The simplest way is to consider taking over their mortgage repayments – called ‘assuming’ the mortgage. You will have to be approved by the initial lender to presume the mortgage. If you can’t get approved for an assumable mortgage you could also try a ‘subject to’ assumption where you merely make payments while the property stays in the seller’s name.
You take over the first mortgage and make a 2nd mortgage on the remaining cost of the house with the seller. Offer a high, interest-only payment for a short time period – two or three years. Rather than having the money sit in a bank they could be getting a high interest over 2 or 3 years with the remainder due in full at the end of the term.
When the term ends you ought to be able to refinance the cost, or else you could sell. Unless you struck a real bad market the value of the property should have risen by then.
Most mortgage lenders merely want to make a good investment. While your local bank may still shy away there are plenty of financial lenders that would want to make a deal. Financiers prefare real estate.
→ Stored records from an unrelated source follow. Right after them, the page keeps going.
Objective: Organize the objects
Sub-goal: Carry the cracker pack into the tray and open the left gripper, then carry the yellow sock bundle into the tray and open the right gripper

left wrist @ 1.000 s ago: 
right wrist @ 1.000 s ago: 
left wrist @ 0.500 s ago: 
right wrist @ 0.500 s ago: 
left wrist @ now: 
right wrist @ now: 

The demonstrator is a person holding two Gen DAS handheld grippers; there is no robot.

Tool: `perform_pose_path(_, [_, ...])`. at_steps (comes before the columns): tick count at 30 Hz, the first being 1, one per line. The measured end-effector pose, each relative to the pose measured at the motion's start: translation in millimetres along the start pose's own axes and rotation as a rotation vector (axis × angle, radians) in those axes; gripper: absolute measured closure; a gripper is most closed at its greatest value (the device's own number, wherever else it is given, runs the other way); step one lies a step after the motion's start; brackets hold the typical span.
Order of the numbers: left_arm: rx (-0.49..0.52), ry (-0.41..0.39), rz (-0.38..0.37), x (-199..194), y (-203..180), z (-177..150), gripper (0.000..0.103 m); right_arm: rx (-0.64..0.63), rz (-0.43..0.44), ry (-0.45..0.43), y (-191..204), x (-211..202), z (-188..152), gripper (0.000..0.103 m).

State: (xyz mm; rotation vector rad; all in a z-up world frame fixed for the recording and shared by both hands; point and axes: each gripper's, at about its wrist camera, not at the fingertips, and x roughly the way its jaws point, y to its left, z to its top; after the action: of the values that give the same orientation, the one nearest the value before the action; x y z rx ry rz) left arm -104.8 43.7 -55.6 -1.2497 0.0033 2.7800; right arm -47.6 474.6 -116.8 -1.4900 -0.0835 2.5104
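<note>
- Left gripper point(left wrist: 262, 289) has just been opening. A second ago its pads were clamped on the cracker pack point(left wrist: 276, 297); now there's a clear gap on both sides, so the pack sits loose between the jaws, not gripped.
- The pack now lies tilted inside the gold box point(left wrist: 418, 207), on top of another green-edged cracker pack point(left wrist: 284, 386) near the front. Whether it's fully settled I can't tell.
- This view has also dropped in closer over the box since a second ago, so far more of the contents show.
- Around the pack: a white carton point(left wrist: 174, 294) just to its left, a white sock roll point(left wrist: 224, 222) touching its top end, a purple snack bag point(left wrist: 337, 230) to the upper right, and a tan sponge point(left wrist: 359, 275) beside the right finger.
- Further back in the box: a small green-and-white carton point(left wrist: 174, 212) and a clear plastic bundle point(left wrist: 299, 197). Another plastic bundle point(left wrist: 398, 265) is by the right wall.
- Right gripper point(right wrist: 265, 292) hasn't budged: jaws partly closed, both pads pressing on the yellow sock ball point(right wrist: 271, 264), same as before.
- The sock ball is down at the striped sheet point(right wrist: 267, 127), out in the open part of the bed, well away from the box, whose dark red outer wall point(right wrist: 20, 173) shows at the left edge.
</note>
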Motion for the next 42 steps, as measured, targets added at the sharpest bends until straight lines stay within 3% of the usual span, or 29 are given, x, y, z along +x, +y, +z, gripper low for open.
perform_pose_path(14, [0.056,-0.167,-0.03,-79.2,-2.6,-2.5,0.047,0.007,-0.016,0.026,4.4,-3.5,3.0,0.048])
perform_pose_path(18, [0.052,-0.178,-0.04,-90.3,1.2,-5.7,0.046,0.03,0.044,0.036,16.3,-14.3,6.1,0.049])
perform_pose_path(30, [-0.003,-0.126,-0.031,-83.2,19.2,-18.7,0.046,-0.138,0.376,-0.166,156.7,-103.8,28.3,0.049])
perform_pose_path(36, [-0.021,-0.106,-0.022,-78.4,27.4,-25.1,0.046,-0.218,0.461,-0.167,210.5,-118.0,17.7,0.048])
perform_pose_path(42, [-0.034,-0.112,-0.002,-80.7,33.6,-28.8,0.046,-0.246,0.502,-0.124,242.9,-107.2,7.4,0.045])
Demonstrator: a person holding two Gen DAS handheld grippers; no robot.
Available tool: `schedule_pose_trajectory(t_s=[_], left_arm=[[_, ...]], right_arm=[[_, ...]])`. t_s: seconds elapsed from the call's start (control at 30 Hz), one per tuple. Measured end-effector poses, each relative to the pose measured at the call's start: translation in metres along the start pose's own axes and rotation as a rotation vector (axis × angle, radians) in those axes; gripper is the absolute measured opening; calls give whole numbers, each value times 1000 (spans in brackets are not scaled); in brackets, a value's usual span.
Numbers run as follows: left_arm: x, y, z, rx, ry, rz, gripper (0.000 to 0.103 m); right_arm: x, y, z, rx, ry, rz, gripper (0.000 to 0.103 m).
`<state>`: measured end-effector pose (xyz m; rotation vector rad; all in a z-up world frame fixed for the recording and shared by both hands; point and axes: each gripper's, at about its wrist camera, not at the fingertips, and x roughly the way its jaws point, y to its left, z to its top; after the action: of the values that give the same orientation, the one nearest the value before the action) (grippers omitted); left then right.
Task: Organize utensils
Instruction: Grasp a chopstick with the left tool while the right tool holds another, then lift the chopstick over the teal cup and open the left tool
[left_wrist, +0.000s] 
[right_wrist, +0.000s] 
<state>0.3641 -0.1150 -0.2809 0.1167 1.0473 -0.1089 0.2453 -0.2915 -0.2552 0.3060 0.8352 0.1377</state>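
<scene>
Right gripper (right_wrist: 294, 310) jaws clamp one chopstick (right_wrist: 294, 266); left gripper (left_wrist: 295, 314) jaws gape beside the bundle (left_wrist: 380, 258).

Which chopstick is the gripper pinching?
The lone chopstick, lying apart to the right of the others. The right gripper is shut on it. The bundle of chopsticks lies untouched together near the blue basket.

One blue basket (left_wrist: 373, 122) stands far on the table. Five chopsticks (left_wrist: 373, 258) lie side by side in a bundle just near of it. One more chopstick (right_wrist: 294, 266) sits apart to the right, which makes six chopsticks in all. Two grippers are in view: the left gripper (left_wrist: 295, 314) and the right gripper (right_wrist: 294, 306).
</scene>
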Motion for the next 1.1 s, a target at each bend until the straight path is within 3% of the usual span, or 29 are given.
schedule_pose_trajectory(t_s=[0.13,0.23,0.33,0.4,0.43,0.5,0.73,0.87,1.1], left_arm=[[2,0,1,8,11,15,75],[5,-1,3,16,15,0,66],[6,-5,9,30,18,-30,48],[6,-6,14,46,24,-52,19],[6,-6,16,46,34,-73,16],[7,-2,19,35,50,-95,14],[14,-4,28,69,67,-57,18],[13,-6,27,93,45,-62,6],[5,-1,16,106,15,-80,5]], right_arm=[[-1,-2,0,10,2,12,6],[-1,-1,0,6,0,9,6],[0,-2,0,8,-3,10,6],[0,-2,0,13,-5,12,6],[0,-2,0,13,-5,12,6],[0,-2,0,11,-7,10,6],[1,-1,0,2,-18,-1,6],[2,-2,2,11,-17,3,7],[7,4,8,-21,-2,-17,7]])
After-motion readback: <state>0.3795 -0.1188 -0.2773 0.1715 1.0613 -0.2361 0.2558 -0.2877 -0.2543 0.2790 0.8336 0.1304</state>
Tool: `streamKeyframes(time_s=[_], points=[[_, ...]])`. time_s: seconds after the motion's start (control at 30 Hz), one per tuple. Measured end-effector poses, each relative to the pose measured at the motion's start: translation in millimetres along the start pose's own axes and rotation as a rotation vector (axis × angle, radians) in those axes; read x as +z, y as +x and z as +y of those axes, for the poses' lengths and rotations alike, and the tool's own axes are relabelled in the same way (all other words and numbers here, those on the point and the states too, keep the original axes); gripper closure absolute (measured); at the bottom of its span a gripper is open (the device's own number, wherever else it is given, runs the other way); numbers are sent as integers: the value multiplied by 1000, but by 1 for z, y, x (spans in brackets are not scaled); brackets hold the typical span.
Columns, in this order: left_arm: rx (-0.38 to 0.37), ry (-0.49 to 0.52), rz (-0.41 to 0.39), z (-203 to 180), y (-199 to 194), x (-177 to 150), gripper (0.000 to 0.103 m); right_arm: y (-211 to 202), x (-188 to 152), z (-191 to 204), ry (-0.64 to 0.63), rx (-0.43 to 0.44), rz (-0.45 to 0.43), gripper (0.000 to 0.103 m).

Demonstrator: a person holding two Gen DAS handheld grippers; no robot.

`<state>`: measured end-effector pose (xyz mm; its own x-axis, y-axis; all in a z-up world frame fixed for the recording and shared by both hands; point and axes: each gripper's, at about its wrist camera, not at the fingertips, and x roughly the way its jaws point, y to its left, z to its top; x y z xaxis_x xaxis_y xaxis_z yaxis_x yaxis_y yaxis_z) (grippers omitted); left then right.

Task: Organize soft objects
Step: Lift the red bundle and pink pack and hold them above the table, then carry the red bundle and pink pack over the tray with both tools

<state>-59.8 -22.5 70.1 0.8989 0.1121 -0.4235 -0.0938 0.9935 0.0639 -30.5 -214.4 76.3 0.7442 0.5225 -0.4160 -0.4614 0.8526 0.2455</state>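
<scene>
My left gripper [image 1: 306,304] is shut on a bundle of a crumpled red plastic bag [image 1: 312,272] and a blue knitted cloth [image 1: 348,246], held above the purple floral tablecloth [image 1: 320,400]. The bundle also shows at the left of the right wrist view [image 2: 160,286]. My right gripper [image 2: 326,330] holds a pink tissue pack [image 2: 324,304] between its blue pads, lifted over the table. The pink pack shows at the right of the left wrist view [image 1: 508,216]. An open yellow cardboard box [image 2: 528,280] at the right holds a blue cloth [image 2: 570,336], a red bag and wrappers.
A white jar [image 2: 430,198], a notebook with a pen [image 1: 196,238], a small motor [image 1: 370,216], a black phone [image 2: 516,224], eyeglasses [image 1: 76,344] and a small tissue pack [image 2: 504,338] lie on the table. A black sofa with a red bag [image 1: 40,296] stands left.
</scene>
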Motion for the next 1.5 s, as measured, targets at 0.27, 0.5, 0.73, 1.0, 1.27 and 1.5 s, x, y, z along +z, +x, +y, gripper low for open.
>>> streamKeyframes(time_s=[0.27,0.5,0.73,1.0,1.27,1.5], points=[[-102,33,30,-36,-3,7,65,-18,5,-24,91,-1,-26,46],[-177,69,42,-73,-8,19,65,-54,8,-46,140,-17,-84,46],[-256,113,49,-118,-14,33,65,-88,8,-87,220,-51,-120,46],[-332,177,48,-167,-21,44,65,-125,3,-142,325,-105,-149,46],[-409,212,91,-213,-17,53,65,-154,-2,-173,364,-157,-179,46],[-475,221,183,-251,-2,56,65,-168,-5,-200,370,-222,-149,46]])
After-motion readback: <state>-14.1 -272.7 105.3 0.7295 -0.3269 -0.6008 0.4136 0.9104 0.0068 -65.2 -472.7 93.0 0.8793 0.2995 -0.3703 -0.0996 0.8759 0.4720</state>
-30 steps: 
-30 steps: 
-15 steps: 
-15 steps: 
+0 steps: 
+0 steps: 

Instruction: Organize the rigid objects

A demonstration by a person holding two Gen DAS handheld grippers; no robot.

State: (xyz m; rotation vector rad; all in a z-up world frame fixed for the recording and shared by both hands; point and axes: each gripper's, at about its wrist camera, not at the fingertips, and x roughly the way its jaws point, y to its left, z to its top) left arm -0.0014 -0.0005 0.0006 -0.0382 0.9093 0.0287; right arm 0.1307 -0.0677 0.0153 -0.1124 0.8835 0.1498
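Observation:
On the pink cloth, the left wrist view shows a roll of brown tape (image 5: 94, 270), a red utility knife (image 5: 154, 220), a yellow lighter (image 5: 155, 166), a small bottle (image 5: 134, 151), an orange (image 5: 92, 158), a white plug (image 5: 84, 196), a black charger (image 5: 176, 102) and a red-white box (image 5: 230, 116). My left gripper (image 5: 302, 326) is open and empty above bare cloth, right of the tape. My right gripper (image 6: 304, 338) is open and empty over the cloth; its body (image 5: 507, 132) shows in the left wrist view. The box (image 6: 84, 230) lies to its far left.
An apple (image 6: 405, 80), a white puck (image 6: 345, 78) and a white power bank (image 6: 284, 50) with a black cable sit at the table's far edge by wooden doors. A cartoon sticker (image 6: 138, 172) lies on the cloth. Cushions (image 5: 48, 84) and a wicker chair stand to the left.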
The mortgage is usually around 60-70% of the value of the property, so as long as they understand they get their money back in the value of the property if you default, they do not care what kind of revenue you make. Complete the deal with a second mortgage done with the seller. In case you default they could eventually foreclose on the property and sell it, settling the existing mortgage with the proceeds.
Now you can see the complete picture. It is better that seller and buyer can work together. In the event that they can’t wait for a sale, you could still give them their initial price with a little versatility on their part.